** Exercise goal **
Match the word "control". Return each line of the data below where it appears.

Records from a dataset:
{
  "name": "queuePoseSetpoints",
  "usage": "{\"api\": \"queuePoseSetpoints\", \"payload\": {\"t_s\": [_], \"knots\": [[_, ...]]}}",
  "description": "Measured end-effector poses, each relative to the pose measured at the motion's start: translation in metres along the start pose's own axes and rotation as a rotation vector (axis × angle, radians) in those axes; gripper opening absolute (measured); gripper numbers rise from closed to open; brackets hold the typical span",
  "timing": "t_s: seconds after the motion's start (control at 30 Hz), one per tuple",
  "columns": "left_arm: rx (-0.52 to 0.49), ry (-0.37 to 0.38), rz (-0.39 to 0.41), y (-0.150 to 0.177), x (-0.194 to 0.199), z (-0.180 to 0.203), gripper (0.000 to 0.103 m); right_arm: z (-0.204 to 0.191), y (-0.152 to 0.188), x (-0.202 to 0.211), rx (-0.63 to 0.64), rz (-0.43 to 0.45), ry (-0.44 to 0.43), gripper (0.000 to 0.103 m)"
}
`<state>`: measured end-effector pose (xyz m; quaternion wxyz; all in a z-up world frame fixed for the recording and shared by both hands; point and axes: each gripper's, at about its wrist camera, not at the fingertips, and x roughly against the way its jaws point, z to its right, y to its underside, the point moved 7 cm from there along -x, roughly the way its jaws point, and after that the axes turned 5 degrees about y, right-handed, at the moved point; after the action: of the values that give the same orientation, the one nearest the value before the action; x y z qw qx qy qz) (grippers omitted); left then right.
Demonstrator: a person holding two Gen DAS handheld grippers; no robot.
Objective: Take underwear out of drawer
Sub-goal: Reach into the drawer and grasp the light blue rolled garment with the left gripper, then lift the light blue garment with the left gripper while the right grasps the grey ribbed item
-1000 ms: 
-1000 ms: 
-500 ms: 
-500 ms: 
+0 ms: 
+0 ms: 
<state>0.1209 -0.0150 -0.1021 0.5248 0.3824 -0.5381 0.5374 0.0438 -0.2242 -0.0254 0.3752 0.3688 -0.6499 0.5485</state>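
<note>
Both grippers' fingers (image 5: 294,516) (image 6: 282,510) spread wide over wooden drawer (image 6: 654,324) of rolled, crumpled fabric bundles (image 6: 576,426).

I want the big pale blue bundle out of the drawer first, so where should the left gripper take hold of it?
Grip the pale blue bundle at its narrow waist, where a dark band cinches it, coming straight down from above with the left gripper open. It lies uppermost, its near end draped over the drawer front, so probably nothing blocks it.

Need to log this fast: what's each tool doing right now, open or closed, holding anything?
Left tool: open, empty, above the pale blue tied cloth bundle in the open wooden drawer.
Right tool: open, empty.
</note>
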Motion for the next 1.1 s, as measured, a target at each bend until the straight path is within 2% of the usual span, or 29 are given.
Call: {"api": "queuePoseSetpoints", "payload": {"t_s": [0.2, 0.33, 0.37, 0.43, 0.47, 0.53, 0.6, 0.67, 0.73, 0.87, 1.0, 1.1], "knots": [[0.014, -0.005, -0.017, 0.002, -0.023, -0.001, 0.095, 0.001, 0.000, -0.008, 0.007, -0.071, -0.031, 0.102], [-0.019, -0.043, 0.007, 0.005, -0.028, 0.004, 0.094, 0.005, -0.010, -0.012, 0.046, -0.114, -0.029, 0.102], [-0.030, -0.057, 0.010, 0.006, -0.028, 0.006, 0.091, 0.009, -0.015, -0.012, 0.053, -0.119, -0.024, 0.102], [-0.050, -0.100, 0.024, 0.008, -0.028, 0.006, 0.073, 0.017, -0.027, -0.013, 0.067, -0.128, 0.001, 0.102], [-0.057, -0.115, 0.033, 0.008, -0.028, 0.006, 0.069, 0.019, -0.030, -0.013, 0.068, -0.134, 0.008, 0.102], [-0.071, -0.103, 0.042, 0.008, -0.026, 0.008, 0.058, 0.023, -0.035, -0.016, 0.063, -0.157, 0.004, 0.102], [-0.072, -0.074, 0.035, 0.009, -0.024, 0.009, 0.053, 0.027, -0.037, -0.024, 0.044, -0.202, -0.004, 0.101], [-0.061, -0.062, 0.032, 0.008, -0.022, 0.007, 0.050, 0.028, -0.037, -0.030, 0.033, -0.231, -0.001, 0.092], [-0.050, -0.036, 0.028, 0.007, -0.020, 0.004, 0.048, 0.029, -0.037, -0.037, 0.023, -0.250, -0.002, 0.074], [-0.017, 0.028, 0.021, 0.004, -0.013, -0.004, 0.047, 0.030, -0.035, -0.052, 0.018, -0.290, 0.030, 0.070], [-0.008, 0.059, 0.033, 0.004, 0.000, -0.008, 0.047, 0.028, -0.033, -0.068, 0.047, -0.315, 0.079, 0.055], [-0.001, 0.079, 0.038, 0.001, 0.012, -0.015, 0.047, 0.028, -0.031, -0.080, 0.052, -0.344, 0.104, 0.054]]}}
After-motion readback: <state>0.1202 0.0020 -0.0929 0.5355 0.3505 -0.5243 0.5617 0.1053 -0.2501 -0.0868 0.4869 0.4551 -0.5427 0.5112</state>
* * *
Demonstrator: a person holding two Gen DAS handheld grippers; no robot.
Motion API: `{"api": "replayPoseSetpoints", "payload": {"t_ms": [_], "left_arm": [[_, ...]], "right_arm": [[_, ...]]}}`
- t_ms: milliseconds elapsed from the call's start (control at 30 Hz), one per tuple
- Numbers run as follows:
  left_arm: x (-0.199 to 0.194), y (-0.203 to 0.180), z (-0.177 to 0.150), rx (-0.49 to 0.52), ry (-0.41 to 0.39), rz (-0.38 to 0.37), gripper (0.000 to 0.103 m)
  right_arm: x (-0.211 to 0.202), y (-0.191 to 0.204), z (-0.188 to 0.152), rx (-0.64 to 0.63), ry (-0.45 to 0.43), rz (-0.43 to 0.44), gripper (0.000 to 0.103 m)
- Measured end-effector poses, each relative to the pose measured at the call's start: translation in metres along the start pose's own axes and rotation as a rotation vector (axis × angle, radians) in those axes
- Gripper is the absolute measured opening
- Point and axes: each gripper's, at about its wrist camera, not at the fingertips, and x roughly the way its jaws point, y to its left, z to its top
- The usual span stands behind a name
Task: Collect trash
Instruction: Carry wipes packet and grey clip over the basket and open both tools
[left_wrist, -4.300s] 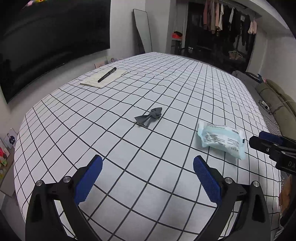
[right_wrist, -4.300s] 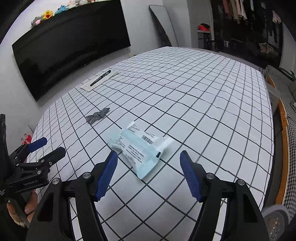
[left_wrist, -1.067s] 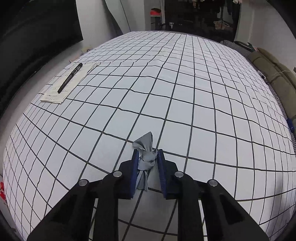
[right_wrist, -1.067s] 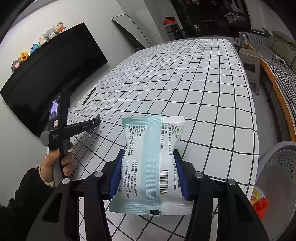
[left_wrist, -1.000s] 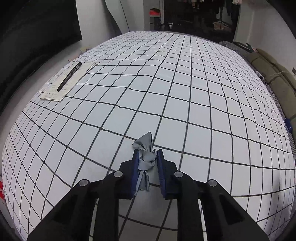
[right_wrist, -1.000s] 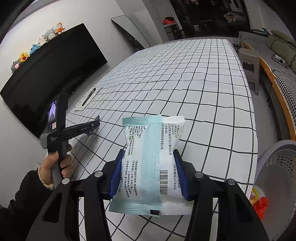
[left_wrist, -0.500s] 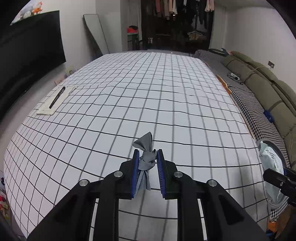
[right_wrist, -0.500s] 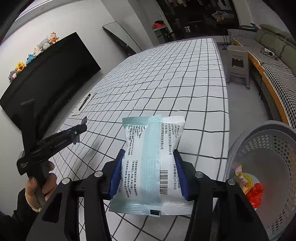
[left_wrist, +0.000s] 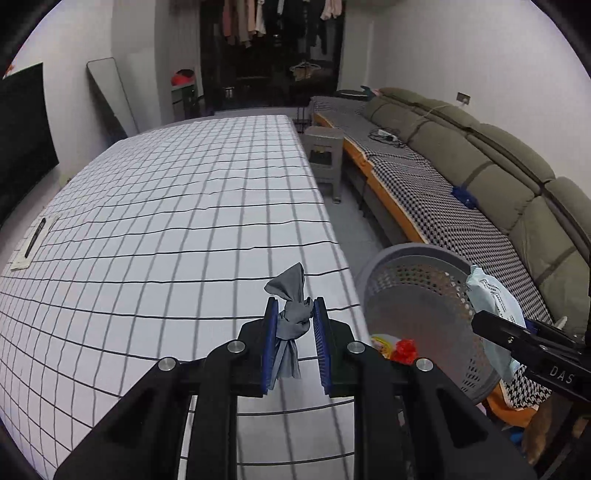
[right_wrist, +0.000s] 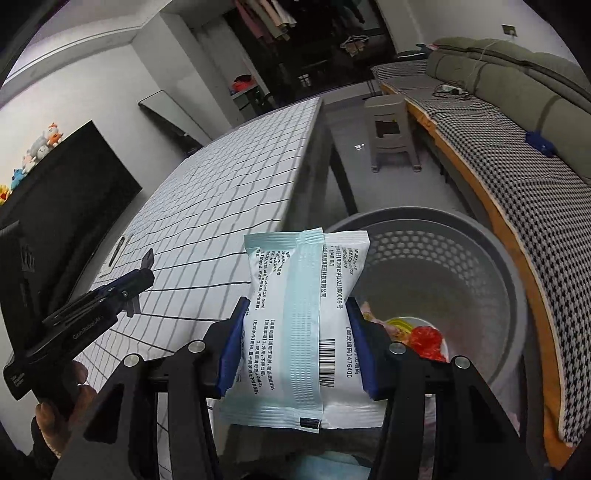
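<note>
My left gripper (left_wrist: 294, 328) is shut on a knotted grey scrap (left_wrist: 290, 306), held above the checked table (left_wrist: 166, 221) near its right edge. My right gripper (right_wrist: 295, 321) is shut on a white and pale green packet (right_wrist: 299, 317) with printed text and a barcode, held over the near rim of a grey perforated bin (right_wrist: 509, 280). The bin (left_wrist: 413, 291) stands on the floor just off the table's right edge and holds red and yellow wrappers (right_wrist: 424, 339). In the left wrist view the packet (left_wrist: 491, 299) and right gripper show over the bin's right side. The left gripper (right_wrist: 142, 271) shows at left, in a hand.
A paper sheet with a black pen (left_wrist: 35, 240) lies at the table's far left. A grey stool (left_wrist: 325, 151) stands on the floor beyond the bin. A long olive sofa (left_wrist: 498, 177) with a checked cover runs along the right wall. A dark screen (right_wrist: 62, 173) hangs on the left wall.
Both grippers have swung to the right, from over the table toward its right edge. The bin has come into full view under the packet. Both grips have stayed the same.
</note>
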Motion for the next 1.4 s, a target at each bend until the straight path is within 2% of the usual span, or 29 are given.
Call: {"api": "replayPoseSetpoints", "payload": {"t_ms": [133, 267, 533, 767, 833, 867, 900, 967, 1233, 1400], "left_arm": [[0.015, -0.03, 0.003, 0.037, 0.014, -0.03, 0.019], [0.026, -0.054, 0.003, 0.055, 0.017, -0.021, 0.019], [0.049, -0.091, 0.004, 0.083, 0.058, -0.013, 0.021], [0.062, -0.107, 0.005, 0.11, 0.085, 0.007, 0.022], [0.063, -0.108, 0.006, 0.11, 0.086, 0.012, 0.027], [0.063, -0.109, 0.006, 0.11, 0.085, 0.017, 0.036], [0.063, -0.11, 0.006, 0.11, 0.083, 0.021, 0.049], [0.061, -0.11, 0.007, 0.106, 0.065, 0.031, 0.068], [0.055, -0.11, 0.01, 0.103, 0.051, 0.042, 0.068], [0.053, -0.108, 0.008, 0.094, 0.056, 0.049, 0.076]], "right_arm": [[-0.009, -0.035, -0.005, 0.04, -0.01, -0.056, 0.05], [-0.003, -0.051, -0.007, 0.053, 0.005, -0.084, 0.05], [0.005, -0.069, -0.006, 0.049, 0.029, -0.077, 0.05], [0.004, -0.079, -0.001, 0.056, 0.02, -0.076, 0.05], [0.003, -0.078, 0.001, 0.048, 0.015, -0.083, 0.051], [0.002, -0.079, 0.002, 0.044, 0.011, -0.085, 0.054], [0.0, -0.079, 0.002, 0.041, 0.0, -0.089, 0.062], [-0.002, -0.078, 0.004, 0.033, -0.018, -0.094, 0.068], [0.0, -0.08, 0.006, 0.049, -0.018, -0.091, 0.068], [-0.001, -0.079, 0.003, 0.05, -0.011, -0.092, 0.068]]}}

** Response for this exercise **
  "timing": "t_s: seconds after the motion's start (control at 30 Hz), one per tuple",
- t_ms: milliseconds elapsed from the call's start (control at 30 Hz), one per tuple

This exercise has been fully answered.